> **Exercise directions**
Begin at the first line of the data and copy each line through the one containing "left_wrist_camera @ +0", that line included, with no pictures.

> **Study material**
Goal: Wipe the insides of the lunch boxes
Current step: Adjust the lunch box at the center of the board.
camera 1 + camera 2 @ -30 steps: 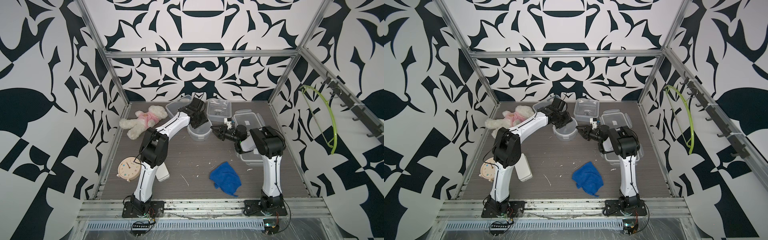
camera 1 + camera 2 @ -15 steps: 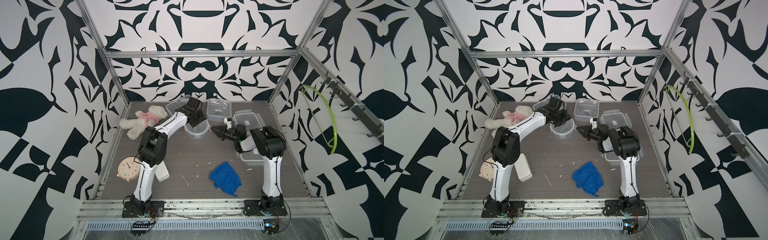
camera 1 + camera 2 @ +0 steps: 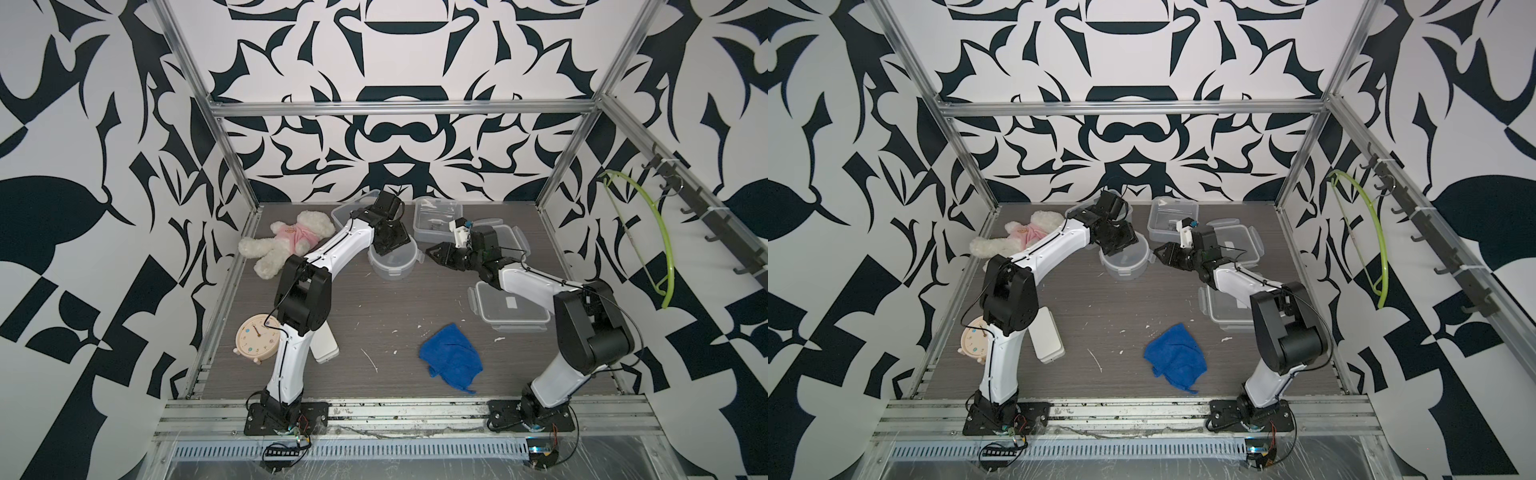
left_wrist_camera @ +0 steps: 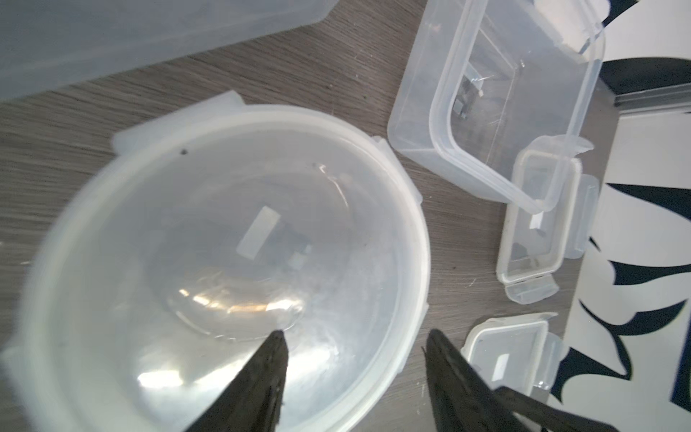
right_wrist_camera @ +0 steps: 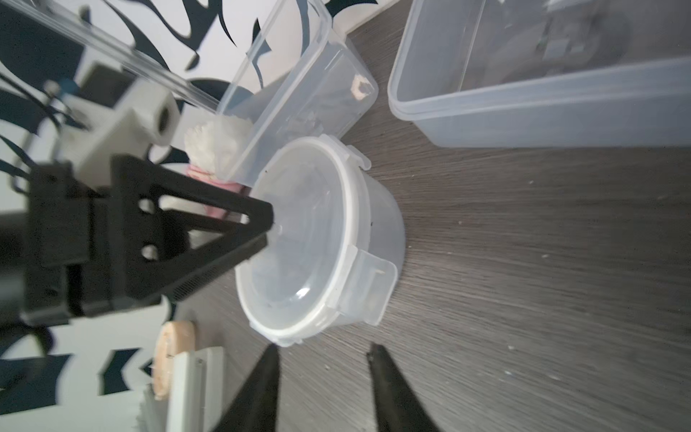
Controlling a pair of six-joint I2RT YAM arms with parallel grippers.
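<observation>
The round lunch box (image 3: 395,264) stands at the back middle with its lid on. My left gripper (image 4: 355,336) is open just above it, one fingertip (image 4: 276,344) on the lid and the other outside the rim. Just right of that box my right gripper (image 5: 324,349) hovers low over bare table, open and holding nothing. Two rectangular lunch boxes stand open at the back, one (image 3: 434,218) right of the left gripper and one (image 3: 345,212) behind the left arm. Two rectangular lids with stickers (image 3: 507,237) (image 3: 509,307) lie on the right. A blue cloth (image 3: 451,361) lies loose at the front.
A teddy bear (image 3: 291,241) lies at the back left. A clock (image 3: 255,340) and a flat white case (image 3: 324,347) sit by the left arm's base. A green hanger (image 3: 648,249) hangs on the right wall. White crumbs dot the table (image 3: 374,316).
The right gripper's jaws closed and have parted again. The left gripper lifted off a little and has come back down onto the round lunch box's lid.
</observation>
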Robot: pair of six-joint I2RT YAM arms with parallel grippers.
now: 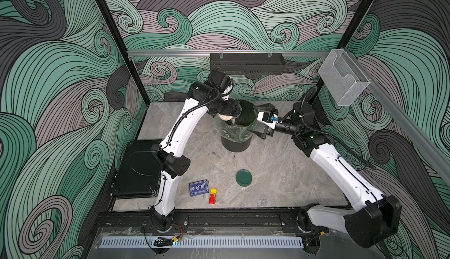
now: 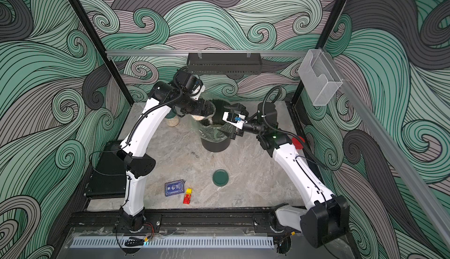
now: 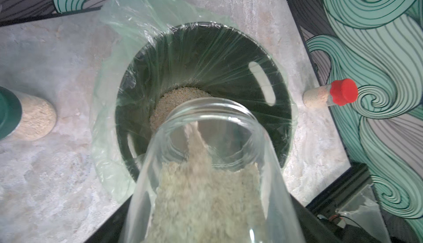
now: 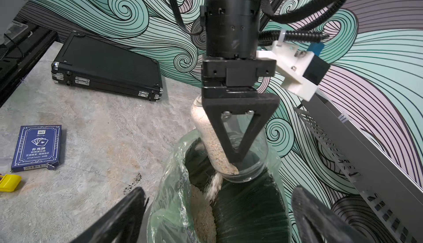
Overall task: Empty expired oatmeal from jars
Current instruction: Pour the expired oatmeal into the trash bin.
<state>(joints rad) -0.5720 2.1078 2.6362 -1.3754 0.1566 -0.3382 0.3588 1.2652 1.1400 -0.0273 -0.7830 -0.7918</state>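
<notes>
Two risks: the left gripper (image 4: 239,159), clamped on the tilted jar (image 3: 210,161), could let its smooth wall slip, or flakes could bounce past the bin (image 3: 206,45) rim below its tips. Pale tan, grainy oatmeal (image 3: 201,196) slides from the jar's mouth onto a heap in the bin. The right gripper (image 4: 218,191), jaws wide apart, straddles the bin's side. Farther off stand a green-lidded jar (image 3: 34,118) and a red-lidded jar (image 3: 325,95), both holding oatmeal.
</notes>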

> **Exercise response**
Goal: Wipe the insides of the lunch boxes
Current step: Adjust the lunch box at the center of the board.
camera 1 + camera 2 @ -30 steps: 
camera 1 + camera 2 @ -15 steps: 
camera 1 + camera 2 @ +0 steps: 
left_wrist_camera @ +0 steps: 

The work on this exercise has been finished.